* [Exercise]: Among the entries below, how many lines contain the string "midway"? Reply with that number alone.

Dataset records
#####

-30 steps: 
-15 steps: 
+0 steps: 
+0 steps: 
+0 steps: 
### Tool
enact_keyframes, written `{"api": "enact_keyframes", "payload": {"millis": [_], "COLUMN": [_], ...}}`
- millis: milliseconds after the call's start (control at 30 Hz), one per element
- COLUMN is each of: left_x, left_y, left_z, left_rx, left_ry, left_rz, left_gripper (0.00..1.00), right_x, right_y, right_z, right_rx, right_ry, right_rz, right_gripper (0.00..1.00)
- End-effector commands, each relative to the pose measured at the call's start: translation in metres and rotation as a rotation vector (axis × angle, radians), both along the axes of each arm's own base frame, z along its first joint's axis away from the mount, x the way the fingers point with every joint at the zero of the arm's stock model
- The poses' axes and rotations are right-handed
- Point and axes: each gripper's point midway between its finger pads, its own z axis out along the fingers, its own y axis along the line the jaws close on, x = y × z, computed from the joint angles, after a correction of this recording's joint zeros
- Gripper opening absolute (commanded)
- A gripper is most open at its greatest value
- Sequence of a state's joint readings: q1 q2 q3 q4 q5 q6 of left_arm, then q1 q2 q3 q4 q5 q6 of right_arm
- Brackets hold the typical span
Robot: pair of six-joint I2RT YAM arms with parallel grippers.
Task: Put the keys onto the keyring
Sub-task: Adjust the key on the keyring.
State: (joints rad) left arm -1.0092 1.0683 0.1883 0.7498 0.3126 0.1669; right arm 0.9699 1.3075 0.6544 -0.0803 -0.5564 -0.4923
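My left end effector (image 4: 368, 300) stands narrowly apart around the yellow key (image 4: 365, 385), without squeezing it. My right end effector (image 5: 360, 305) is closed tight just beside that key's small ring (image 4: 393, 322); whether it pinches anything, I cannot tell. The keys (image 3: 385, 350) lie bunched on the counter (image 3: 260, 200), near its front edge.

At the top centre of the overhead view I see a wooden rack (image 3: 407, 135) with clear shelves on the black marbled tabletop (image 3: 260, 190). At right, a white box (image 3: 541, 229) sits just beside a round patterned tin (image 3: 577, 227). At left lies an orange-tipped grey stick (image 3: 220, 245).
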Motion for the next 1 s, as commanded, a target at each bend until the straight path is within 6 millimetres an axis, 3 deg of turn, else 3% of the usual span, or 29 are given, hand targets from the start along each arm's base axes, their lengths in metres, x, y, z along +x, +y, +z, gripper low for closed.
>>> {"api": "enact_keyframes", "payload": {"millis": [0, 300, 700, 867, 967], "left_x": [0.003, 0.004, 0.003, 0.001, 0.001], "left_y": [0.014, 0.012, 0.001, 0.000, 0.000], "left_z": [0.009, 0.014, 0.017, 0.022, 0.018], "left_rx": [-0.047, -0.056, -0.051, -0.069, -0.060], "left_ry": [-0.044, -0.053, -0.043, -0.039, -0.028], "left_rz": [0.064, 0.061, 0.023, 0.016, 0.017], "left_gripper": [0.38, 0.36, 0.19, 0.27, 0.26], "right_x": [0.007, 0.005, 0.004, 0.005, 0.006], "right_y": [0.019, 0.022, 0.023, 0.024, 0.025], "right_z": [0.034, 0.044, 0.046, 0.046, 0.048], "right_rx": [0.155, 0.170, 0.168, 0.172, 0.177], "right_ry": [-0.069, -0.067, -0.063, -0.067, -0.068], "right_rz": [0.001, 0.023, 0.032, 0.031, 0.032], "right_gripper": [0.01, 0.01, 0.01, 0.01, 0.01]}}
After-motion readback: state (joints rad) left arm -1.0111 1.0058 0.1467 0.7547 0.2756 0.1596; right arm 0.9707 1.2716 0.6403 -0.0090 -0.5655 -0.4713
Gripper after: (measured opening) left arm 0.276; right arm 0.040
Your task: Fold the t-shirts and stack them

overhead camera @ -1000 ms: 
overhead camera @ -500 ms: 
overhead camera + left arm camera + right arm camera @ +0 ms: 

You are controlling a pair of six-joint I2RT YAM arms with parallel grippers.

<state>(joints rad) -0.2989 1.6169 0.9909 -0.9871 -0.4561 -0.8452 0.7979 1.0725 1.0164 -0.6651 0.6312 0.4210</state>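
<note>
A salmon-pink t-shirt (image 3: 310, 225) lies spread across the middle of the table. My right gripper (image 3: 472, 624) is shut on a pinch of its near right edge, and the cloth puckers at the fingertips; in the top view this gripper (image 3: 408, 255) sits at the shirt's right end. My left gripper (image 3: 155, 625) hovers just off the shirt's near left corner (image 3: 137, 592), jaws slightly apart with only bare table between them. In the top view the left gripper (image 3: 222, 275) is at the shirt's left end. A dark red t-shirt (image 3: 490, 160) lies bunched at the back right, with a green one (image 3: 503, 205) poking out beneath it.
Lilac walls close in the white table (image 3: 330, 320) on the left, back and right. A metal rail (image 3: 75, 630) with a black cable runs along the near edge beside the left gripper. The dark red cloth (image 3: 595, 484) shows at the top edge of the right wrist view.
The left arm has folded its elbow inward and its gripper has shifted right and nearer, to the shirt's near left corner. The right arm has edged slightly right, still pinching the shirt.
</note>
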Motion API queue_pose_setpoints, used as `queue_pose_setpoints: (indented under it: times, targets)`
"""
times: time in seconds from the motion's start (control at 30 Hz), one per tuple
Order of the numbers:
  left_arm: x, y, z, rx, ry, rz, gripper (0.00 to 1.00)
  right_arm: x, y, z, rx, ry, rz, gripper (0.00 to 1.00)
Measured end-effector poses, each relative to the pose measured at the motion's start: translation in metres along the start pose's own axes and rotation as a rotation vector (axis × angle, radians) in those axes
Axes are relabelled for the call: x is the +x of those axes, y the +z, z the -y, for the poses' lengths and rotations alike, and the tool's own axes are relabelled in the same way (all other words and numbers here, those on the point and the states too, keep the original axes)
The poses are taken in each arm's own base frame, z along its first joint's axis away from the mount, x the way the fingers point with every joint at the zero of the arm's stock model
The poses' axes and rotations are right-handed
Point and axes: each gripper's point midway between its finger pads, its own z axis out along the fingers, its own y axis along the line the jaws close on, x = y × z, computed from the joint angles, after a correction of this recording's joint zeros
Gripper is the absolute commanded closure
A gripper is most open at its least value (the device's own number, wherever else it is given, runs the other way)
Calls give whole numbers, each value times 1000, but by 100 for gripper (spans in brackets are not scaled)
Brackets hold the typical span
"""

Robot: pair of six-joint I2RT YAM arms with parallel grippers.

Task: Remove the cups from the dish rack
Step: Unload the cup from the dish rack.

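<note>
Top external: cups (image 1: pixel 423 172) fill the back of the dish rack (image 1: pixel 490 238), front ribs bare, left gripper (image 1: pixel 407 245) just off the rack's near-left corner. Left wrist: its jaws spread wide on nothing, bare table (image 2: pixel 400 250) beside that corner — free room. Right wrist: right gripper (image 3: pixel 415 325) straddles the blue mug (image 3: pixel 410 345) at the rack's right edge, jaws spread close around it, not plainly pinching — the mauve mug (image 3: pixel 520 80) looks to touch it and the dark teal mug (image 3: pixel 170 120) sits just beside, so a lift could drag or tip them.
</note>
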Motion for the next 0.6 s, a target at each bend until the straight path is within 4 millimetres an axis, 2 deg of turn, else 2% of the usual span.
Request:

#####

* [Finished task]: 2